- WORK REQUIRED:
Within the listing below, the lines to output run from the one containing "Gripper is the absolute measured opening" through the one containing "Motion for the"; copy them exactly and nothing else.

= = = = = = =

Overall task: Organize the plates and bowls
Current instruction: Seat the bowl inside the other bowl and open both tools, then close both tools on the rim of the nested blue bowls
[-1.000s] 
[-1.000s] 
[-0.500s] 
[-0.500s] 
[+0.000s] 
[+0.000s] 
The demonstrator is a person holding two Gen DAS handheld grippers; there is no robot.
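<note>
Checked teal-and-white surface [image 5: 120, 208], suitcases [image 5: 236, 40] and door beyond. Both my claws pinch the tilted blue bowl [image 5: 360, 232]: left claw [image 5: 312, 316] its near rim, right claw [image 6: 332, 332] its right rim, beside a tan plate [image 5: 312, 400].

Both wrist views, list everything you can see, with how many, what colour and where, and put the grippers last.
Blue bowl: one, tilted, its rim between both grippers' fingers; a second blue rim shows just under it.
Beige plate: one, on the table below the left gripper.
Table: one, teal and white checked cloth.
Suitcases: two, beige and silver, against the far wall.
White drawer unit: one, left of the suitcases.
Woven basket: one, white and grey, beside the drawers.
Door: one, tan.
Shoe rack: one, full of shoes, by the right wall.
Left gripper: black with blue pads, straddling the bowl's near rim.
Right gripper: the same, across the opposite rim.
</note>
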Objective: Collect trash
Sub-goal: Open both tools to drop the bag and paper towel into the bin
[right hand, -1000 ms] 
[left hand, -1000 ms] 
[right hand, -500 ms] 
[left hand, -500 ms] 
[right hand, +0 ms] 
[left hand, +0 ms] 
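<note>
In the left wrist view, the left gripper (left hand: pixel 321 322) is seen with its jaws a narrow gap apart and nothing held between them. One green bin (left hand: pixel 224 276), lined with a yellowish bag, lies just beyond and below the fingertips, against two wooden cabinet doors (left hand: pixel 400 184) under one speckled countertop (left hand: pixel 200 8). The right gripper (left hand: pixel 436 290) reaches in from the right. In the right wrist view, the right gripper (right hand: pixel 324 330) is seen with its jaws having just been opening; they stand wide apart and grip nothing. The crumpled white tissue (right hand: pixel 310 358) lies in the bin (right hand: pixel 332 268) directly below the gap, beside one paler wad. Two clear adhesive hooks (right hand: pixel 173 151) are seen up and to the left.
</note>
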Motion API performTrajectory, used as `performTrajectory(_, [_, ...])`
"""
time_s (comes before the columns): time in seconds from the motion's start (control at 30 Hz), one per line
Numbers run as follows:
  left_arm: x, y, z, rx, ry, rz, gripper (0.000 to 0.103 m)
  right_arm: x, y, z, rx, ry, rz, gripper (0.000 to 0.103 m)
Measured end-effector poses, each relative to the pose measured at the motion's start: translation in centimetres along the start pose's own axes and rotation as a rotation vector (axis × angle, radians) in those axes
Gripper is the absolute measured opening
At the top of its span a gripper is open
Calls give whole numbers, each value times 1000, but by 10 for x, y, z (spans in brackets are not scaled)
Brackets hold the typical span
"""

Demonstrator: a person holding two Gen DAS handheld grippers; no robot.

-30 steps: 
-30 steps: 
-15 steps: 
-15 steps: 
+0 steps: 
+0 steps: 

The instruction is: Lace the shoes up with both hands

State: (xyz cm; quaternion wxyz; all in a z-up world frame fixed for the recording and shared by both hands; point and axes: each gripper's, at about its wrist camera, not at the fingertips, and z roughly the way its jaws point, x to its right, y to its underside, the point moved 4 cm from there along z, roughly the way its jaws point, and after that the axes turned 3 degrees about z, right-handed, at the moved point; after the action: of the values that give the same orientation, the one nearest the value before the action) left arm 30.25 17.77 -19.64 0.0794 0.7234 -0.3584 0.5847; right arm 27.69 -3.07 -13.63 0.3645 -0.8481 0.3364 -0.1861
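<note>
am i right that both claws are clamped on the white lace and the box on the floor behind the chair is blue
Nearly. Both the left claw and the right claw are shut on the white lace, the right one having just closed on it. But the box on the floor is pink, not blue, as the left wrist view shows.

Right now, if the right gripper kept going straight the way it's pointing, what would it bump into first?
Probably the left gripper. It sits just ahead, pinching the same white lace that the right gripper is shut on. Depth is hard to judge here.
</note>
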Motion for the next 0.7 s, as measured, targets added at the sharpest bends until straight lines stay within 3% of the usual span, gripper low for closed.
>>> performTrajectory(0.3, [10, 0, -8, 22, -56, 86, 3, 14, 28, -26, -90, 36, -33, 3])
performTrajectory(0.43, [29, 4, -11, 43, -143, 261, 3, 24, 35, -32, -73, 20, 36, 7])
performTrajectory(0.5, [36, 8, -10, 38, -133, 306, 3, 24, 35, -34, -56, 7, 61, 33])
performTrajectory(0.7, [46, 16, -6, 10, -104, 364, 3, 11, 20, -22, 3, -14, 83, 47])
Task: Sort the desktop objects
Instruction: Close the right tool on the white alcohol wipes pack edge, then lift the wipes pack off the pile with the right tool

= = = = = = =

- OUTPUT FOR THIS EXERCISE:
Gripper is the absolute measured opening
At the top of its span a gripper is open
Calls give whole numbers, each value times 1000, but by 10 for x, y, z (spans in brackets are not scaled)
Brackets hold the typical span
"""

Demonstrator: a person holding two Gen DAS handheld grippers; no robot.

-30 steps: 
-30 steps: 
-15 steps: 
-15 steps: 
+0 steps: 
+0 steps: 

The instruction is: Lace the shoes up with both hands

State: (xyz cm; quaternion wxyz; all in a z-up world frame fixed for the recording and shared by both hands; point and axes: each gripper's, at about its wrist camera, not at the fingertips, and z roughly the way its jaws point, x to its right, y to its underside, the point moved 4 cm from there along z, roughly the way its jaws point, and after that the axes turned 3 degrees about z, right-handed, at the moved point; after the action: of the values that give the same orientation, the one nearest the value before the action) left arm 30.25 17.77 -19.64 0.0794 0.7234 -0.3584 0.5847; right arm 27.69 -3.07 -13.63 0.3645 -0.8481 0.3364 -0.1861
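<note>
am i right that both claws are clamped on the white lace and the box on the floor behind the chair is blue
Nearly. Both the left claw and the right claw are shut on the white lace, the right one having just closed on it. But the box on the floor is pink, not blue, as the left wrist view shows.

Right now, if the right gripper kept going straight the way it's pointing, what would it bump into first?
Probably the left gripper. It sits just ahead, pinching the same white lace that the right gripper is shut on. Depth is hard to judge here.
</note>
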Motion for the next 0.7 s, as measured, targets added at the sharpest bends until straight lines stay within 3% of the usual span, gripper low for closed.

What the exercise asked for is complete.